This clade corresponds to the former genus or subgenus Hypocryptocerus and contains all the less specialised species of the genus Cephalotes. It is characterised by only three synapomorphies: (1) the vertexal angles broad, round and with crenulate margin, (2) the outer face of tibiae with longitudinal, irregular rugae, a character shared homoplastically also with the far relative Cephalotes rohweri (a member of the phylogenetically distant wheeleri clade) and with some species of the sister genus Procryptocerus, and, (3) petiolar spines present but shorter than 1/3 of the petiolar length, a character re-appearing in a number of distantly related, more specialised Cephalotes species. We regard this as an additional demonstration of the inappropriateness of considering Hypocryptocerus as a valid genus. We shall name the species of this group as hamulus clade for uniformity with other, comparable, phyletic lines we recognize within Cephalotes. Since the name Hypocryptocerus already exists in the literature, there are, however, no serious reasons against the use of this name as a subgeneric name for those preferring this formal solution.

Practically, if one disposes of abundant Cephalotes nest series, he should be able to recognise the members of the hamulus clade at glance by their possibly unique possession of one very important plesiomorphy: the absence of soldiers and the monomorphism of the worker caste, a character state unknown in other Cephalotes (though it may be present in the poorly known species Cephalotes placidus and Cephalotes oculatus in the atratus clade), but which is the rule among the species of the sister genus Procryptocerus.

Within the hamulus clade we recognise eight valid species and there is a possible, insufficiently known, ninth species. All these species are presumably endemic on the Island of Hispaniola and two of them are known only from copal samples of probable historical age. One could expect to encounter them again in the Recent fauna of the island.

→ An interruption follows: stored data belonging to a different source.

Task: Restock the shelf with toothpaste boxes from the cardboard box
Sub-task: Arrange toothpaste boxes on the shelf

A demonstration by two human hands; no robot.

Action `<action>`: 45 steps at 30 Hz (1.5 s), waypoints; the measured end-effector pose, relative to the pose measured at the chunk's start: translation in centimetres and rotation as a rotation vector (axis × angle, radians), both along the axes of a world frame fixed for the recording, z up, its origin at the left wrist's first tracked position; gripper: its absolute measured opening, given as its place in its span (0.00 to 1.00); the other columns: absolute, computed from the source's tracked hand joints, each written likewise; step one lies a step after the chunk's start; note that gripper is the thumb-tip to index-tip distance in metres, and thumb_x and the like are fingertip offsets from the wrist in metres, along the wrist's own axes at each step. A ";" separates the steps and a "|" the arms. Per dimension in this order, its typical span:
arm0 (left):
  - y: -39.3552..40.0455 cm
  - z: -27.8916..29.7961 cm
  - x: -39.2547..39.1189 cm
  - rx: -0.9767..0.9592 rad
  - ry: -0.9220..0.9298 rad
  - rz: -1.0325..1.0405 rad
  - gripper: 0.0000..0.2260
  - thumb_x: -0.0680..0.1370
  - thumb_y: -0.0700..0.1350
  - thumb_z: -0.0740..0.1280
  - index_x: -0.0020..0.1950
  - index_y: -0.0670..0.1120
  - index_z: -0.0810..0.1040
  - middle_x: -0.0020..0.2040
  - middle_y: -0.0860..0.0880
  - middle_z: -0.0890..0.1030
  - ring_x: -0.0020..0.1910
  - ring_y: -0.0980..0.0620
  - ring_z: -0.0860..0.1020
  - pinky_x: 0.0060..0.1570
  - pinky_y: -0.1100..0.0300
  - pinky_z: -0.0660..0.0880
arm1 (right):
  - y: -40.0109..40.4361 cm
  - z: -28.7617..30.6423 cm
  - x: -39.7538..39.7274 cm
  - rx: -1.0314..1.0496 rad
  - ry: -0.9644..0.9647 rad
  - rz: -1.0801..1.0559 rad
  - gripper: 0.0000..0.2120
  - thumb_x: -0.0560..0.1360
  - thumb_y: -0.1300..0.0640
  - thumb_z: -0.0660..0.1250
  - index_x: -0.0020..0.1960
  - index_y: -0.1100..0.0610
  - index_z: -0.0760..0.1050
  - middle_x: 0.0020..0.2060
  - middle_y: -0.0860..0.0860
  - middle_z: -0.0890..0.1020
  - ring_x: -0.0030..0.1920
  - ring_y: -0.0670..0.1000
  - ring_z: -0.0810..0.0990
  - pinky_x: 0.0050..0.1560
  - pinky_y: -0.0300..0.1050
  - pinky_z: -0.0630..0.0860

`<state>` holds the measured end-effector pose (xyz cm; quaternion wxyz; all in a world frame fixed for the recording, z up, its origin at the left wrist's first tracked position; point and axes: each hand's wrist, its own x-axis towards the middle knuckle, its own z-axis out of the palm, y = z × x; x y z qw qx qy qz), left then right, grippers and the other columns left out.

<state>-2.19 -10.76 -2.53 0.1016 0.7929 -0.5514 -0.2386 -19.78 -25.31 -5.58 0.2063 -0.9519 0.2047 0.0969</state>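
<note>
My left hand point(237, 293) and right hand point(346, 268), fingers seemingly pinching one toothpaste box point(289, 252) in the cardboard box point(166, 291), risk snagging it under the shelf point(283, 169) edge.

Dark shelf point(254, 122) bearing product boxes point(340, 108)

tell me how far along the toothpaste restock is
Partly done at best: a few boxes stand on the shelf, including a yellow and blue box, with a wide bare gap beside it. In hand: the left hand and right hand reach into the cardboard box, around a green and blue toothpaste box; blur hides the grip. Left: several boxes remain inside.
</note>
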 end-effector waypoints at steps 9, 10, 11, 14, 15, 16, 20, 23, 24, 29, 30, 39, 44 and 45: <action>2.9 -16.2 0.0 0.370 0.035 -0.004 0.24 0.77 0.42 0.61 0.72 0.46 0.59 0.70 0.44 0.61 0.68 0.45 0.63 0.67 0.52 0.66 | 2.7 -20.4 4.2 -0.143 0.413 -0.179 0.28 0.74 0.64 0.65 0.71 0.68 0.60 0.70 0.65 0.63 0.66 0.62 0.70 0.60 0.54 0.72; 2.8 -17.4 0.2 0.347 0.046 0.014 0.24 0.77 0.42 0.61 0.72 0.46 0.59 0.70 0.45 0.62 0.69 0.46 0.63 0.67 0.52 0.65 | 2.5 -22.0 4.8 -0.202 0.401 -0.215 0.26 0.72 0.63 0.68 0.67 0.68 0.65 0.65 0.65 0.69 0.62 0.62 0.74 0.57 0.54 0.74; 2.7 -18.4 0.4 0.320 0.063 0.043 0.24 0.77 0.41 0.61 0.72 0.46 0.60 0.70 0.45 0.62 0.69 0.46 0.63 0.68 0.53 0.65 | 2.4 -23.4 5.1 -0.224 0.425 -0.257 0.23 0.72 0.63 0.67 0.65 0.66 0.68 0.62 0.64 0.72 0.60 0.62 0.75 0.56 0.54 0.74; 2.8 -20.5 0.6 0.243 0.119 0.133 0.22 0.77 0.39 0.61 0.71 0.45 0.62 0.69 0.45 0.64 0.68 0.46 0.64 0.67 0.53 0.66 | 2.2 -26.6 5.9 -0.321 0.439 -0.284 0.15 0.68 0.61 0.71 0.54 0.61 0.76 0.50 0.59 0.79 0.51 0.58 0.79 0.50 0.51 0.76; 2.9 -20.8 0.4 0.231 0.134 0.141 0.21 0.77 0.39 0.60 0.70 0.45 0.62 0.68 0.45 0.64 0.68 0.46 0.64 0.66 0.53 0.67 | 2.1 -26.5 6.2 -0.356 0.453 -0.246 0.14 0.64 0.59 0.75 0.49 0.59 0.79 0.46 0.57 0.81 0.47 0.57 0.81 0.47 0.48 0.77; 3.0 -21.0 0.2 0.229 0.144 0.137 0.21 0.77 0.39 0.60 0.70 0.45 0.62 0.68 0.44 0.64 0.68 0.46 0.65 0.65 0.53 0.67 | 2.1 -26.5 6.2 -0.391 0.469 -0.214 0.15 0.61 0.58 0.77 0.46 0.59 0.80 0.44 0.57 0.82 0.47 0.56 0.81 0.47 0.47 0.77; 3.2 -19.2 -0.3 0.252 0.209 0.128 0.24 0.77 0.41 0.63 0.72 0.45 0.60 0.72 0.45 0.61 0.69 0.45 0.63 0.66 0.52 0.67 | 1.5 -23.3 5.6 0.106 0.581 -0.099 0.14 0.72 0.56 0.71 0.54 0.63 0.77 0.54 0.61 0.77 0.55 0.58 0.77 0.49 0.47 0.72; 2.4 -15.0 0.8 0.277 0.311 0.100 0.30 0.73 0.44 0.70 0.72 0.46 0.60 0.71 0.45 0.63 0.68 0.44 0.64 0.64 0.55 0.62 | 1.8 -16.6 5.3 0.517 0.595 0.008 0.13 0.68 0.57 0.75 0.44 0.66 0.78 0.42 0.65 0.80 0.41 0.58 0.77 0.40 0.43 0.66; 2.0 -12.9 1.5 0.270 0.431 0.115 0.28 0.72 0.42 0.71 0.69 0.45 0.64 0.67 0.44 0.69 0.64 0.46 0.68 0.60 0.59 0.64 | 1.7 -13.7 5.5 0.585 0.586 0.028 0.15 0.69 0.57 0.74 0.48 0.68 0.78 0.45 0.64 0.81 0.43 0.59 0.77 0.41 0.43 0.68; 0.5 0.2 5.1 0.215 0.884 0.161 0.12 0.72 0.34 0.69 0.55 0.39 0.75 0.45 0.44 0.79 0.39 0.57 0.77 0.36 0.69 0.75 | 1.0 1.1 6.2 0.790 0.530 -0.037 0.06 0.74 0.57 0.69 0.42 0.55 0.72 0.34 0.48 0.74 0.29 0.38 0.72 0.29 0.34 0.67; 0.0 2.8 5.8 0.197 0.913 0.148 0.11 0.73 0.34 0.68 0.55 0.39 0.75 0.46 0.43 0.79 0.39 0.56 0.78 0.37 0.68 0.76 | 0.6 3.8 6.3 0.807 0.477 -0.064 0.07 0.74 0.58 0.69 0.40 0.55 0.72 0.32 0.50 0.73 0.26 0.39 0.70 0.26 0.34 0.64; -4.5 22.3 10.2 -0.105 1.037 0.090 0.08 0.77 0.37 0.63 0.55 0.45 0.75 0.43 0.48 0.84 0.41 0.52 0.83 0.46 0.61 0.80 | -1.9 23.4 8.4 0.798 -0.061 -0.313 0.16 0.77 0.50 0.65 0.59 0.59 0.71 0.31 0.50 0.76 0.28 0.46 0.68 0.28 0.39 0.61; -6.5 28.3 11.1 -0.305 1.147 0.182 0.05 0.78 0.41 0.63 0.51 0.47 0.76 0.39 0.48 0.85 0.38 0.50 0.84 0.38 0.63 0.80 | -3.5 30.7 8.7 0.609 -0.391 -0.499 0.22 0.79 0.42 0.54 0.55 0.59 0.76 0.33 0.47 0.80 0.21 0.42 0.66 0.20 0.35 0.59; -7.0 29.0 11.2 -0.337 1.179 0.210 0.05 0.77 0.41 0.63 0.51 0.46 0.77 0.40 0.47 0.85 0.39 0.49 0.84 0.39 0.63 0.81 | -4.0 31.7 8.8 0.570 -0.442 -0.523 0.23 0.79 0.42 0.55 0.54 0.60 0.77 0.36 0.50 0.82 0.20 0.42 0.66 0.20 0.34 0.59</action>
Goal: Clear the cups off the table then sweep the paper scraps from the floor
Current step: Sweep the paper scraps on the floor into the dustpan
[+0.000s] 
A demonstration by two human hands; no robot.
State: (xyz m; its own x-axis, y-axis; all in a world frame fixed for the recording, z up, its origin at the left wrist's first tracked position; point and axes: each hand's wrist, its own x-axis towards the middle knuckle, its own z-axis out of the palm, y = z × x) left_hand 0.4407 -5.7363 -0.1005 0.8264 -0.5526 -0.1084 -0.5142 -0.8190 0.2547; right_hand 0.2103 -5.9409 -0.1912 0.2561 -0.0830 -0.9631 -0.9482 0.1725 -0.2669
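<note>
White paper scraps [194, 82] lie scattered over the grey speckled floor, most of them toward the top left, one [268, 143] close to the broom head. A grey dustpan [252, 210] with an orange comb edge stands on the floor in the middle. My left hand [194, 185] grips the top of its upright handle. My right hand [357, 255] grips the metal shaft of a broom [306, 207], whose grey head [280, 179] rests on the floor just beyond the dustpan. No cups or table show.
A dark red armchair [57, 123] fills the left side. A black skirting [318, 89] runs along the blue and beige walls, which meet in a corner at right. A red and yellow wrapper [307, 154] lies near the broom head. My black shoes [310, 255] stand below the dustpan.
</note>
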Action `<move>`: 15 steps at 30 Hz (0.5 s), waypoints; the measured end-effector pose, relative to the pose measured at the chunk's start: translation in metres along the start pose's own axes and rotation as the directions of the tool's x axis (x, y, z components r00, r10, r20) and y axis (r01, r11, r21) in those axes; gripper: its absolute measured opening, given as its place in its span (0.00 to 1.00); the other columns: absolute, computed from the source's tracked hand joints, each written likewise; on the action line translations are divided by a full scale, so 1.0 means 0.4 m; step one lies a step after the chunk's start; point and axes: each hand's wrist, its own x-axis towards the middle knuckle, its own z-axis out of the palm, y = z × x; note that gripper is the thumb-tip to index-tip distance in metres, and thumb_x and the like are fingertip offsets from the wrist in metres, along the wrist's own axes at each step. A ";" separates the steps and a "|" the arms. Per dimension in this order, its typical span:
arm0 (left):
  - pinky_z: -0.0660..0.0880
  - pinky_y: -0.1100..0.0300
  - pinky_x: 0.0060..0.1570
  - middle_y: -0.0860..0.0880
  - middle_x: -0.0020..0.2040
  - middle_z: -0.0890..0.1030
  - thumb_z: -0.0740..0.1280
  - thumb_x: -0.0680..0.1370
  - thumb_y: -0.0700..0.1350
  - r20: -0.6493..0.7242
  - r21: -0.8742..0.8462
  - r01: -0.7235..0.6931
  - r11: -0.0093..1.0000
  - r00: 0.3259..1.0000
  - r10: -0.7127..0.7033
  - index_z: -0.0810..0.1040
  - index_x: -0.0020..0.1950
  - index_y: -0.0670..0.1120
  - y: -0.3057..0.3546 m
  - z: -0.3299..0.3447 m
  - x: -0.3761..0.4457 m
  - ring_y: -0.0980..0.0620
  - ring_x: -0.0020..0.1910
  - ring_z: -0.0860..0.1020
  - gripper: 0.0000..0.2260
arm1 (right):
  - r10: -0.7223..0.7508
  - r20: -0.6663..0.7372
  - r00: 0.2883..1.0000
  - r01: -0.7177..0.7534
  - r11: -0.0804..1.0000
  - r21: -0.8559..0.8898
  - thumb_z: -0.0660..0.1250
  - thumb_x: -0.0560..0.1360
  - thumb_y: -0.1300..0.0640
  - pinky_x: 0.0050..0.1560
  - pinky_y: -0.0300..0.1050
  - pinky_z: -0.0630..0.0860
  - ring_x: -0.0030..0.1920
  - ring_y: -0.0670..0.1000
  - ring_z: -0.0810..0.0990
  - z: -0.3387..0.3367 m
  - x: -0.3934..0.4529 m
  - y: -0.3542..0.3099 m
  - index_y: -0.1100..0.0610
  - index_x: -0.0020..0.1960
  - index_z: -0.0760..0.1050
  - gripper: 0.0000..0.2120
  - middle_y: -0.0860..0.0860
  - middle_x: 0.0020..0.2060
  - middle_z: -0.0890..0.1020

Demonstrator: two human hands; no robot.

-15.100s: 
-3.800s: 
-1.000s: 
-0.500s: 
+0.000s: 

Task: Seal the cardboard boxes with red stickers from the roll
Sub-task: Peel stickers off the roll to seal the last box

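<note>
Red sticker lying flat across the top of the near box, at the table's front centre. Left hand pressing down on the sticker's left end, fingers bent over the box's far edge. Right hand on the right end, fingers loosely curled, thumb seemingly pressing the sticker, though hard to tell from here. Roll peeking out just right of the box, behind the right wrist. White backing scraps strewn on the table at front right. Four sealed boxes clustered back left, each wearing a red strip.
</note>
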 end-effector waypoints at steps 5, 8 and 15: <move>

A circumstance apparently contrasting with the antiquity of the clade is that its members are very similar each other and are likely to be the product of relatively young speciation events, a hypothesis supported also by palaeogeographic evidence. The main diagnostic characters among them appear to be confined to integumental sculpture, pilosity and coloration. As a result of this situation, the internal phylogeny of the clade is far from being properly understood and, due to our incapacity to detect sufficient, plausible synapomorphies, the internal phylogeny of this clade should be considered as tentative.

laminatus clade

A medium size clade containing seven Recent species characterised by the following synapomorphies: vertexal angles of the worker with a truncate lamella and gyne with four coloured spots on the gaster, a character which appears to have been secondarily lost in christopherseni; in this species the four coloured gastral spots are still visible as an undifferentiated macula in some specimens. Most species of the clade appear to be restricted to the S American rain forest with the remarkable exception represented by minutus which is one of the commonest and most broadly distributed species of the genus. This clade corresponds roughly to Kempf (1951) "spinosus group" with his 1974 addition of duckei.

multispinosus clade

This clade is characterised by only one synapomorphy: the reduced propodeal lamella. It comprises a Mexican and two Dominican fossils and three Recent Mesoamerican species. The outgroup of the clade is the clypeatus clade. It is remarkable that the first species of the multispinosus clade (poinari) still exhibits the general habitus of the members of the clypeatus clade though missing three of the four synapomorphies of it. The fourth synapomorphy of the clypeatus clade (CI > 155) is present also in poinari but it results homoplastic with the one of the clypeatus clade under any customary assumption on character evolution. Kempf (1951) supposed that biguttatus and "multispinosus" (= goniodontus) represent a distinct subgroup of his pavonii-group. Our cladogram suggests a paraphyletic position for biguttatus and multispinosus as compared with the pavonii clade. This forces us to regard these two species plus one Recent and three fossil ones closely related to them as a separate clade sharing with the species of the pavonii clade and with Cephalotes umbraculatus (the unique member of its own clade) the angle between the basal and declivous faces of the propodeum ≥ 110°.

pallens clade

A relatively large clade containing ten recent species. It roughly corresponds to the former subgenus Cyathomyrmex but Cephalotes setulifer has been excluded from it.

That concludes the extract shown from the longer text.